Earlier this week I got to look at some code using CasperJS. CasperJS is a testing utility for PhantomJS, a headless (i.e. virtual) Webkit browser. This is probably unfair, but I like to think of Casper as a super powered Curl. Hopefully you know Curl as a command line tool that lets you perform network requests and work with the result. Unlike Curl, CasperJS (and PhantomJS) can actually interact with the results like a real browser. This allows for some cool testing/utilities.
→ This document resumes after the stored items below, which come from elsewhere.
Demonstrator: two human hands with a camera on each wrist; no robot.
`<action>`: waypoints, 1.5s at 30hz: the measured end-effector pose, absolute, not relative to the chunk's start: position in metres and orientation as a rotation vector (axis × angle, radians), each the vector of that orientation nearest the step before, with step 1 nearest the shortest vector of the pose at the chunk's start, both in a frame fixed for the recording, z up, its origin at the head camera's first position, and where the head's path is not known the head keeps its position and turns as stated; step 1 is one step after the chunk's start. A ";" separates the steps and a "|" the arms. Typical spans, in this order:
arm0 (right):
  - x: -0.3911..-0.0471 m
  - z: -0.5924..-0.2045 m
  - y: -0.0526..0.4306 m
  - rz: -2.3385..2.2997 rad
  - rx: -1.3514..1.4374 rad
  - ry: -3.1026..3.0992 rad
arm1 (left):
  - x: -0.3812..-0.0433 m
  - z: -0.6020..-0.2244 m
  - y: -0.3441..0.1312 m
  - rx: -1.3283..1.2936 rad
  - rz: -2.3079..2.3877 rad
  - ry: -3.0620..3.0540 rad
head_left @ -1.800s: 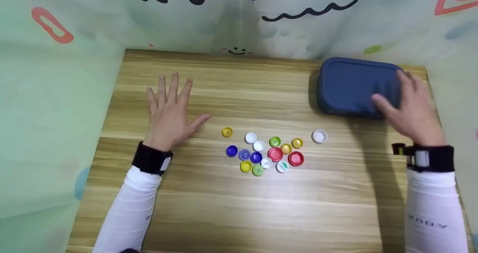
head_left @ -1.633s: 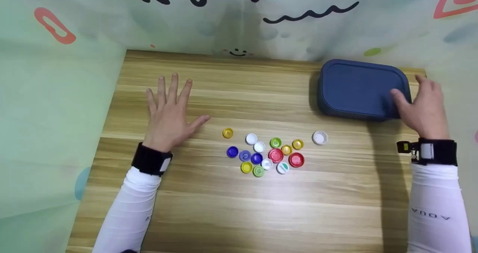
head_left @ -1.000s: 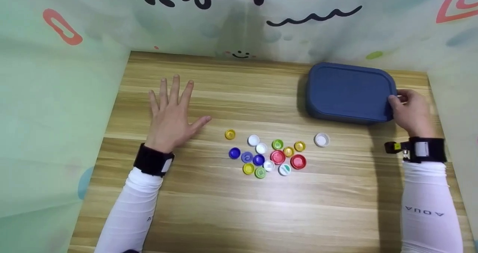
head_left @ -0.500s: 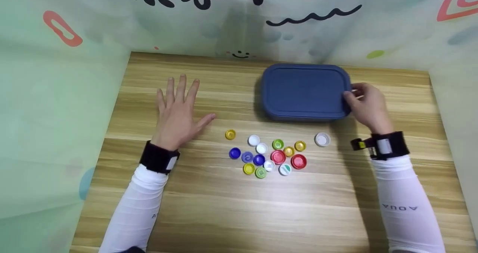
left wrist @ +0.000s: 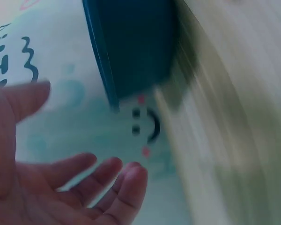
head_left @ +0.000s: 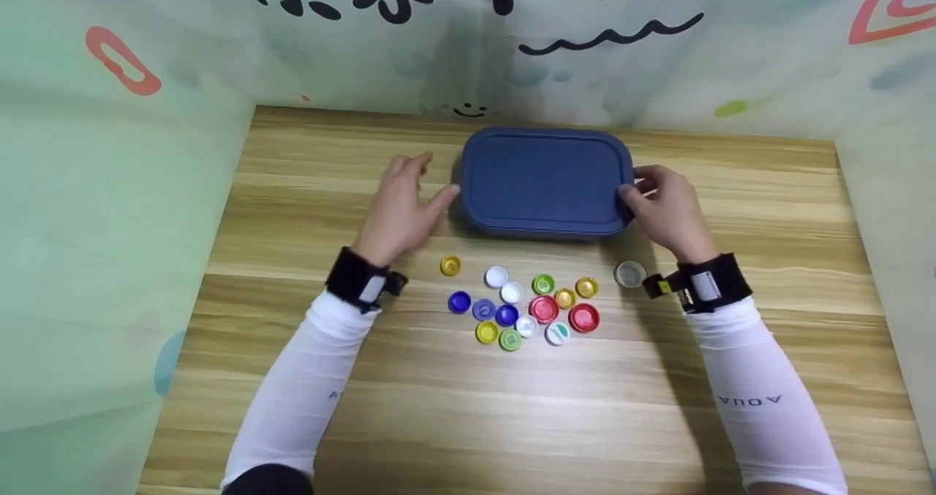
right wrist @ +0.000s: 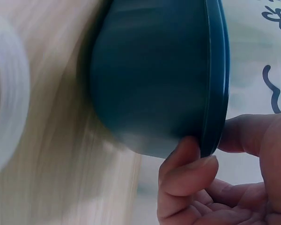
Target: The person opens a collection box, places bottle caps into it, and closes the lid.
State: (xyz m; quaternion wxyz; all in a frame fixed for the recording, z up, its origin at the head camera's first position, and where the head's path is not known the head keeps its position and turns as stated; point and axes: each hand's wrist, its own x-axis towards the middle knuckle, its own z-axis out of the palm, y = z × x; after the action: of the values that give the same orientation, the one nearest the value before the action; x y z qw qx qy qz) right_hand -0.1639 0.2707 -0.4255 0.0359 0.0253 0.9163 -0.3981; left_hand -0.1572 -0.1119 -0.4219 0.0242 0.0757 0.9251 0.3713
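Note:
A dark blue lidded box point(head_left: 547, 180) stands near the back middle of the wooden table. With thumb on the lid and curled fingers under its rim, my right hand point(head_left: 669, 210) pinches the box's right end; the right wrist view shows this grip on the lid edge point(right wrist: 216, 79). Close to the box's left end is my left hand point(head_left: 401, 213), its thumb spread apart from loosely bent fingers. In the left wrist view that hand point(left wrist: 61, 187) holds nothing, and a gap shows between it and the box point(left wrist: 136, 47).
Several bottle caps lie in front of the box, among them a red cap point(head_left: 543, 309), a dark blue cap point(head_left: 459, 302) and a yellow cap point(head_left: 450, 265). A larger white cap point(head_left: 630, 274) sits by the right wrist. A printed cloth point(head_left: 351, 56) hangs behind the table point(head_left: 512, 422).
My right hand took hold of the box's right end, and the box slid left from the back right to the middle. My left hand rose from the table and moved right toward the box.

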 end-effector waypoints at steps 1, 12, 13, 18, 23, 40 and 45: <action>-0.164 -0.426 0.269 -1.229 0.078 2.809 | -0.160 -0.423 -0.108 0.209 1.196 2.823; -0.162 -0.430 0.262 -1.272 0.087 2.783 | -0.176 -0.442 -0.089 -0.014 1.604 2.420; -0.162 -0.430 0.262 -1.273 0.088 2.780 | -0.176 -0.443 -0.089 -0.021 1.632 2.393; -0.164 -0.429 0.264 -1.230 0.113 2.788 | -0.176 -0.444 -0.086 -0.042 1.736 2.318; -0.164 -0.427 0.263 -1.191 0.108 2.816 | -0.178 -0.444 -0.084 -0.058 1.756 2.305; -0.163 -0.424 0.258 -1.142 0.067 2.954 | -0.177 -0.444 -0.084 -0.038 1.746 2.327; -0.162 -0.425 0.258 -1.143 0.054 2.986 | -0.177 -0.444 -0.083 -0.046 1.737 2.326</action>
State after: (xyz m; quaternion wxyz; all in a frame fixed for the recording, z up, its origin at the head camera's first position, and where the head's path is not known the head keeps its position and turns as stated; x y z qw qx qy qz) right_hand -0.1624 0.2583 -0.4249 -0.0280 0.0168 0.9334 -0.3573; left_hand -0.1766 -0.0831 -0.4442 0.1191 -0.0156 0.7955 0.5939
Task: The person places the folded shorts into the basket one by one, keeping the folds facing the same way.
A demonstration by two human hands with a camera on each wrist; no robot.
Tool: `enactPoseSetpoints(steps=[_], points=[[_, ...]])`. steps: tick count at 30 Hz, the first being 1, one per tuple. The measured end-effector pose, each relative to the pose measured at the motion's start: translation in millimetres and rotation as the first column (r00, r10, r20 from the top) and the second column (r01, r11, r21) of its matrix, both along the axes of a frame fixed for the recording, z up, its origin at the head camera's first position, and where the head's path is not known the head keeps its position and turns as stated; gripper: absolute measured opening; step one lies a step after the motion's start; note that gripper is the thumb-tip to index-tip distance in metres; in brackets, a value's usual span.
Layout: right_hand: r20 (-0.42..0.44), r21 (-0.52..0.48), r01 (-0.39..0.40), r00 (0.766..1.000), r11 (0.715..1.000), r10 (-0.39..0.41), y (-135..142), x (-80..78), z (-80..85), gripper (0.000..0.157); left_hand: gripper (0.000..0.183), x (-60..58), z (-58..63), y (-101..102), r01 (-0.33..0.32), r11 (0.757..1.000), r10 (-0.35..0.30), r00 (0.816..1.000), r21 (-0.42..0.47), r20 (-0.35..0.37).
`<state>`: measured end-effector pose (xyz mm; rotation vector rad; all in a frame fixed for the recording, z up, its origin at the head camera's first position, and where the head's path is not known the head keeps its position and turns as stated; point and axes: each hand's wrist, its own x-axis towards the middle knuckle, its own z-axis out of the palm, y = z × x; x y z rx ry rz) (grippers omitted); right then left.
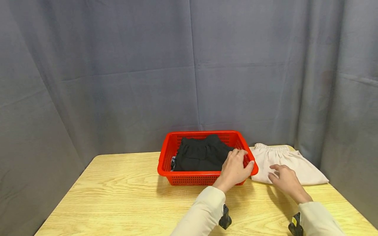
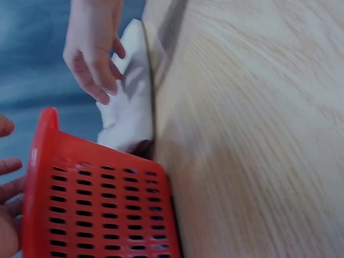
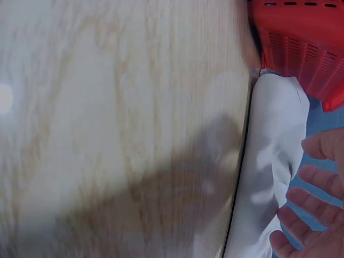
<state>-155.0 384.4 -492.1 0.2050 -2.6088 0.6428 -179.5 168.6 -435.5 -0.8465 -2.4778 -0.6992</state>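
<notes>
A red plastic basket [image 1: 203,173] with slotted walls holds a folded black garment [image 1: 198,155]. My left hand [image 1: 235,165] hovers at the basket's front right corner, its fingers loosely bent above the rim; whether it touches the rim I cannot tell. To the basket's right, a cream garment [image 1: 277,157] with a gathered elastic waist lies flat on the table. Over its front edge hangs my right hand [image 1: 285,179], fingers spread and relaxed, holding nothing. In the right wrist view these fingers [image 3: 306,201] appear apart from one another beside the pale cloth [image 3: 269,156].
The light wooden table [image 1: 112,193] extends to the left and front. Grey curtains [image 1: 147,82] hang behind it and at both sides. A bit of patterned cloth [image 1: 173,163] shows at the basket's left inner side. Each wrist carries a small black device [image 1: 225,218].
</notes>
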Motion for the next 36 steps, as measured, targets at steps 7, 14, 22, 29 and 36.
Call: enactPoseSetpoints(steps=[7,14,22,29,36], points=[[0.003,0.026,-0.011,1.000,1.000,0.011,0.1,-4.3,-2.0,0.030,0.035,-4.8,-8.2,1.4,0.032,0.999,-0.032,0.999,-0.035,-0.004],[0.039,0.031,0.005,0.999,1.000,-0.006,-0.1,-7.8,-6.8,0.028,0.034,-4.7,-10.3,4.8,-0.014,0.999,0.010,0.994,0.034,0.106],[0.087,0.084,-0.032,0.996,0.996,0.024,2.3,-11.7,-16.9,0.028,0.035,-2.8,-9.2,5.6,-0.029,0.999,0.033,0.990,-0.031,0.134],[0.110,0.136,-0.092,0.991,0.987,0.077,3.9,-16.1,-21.7,0.028,0.037,-1.2,-10.1,5.2,-0.048,0.992,0.058,0.994,-0.113,0.091],[0.142,0.178,-0.109,0.986,0.978,0.085,4.4,-17.4,-16.8,0.028,0.035,-0.6,-10.9,6.1,-0.062,0.981,0.070,0.997,-0.184,0.041]])
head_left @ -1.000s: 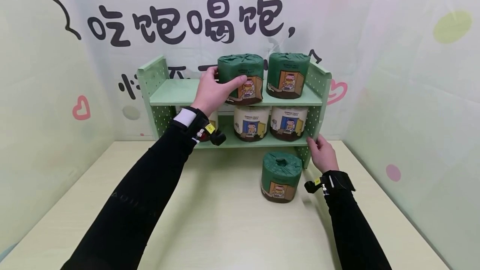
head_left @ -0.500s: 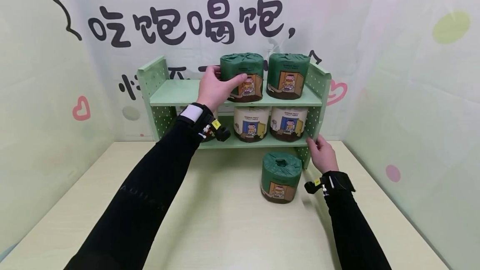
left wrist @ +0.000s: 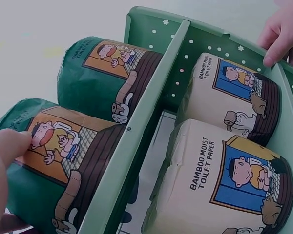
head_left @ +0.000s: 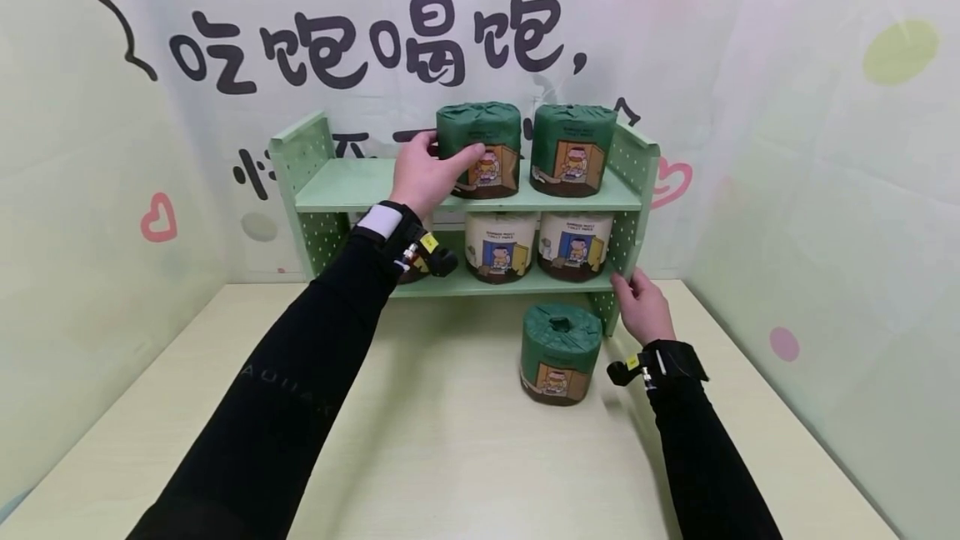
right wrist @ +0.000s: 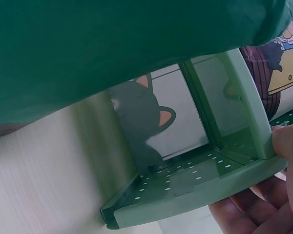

I've only begun to scratch the surface of the tool, but I thought I'd share an interesting little issue my coworker and I ran into with it.
My coworker, Paul Robertson (smart and friendly guy who needs to start up his blog again), created a CasperJS script that crawled a set of URLs and downloaded the HTML to a local directory. That by itself sounds just like Curl. But these pages were special. They used jQuery to perform an XHR request to a JSON file. Once the XHR request was done, the data was turned into HTML and rendered into the DOM. Here is where CasperJS/PhantomJS shines. He was able to tell the headless browser to wait for a particular selector to appear (the one used by the JavaScript code to render HTML) and only then actually save the result. Cool, right?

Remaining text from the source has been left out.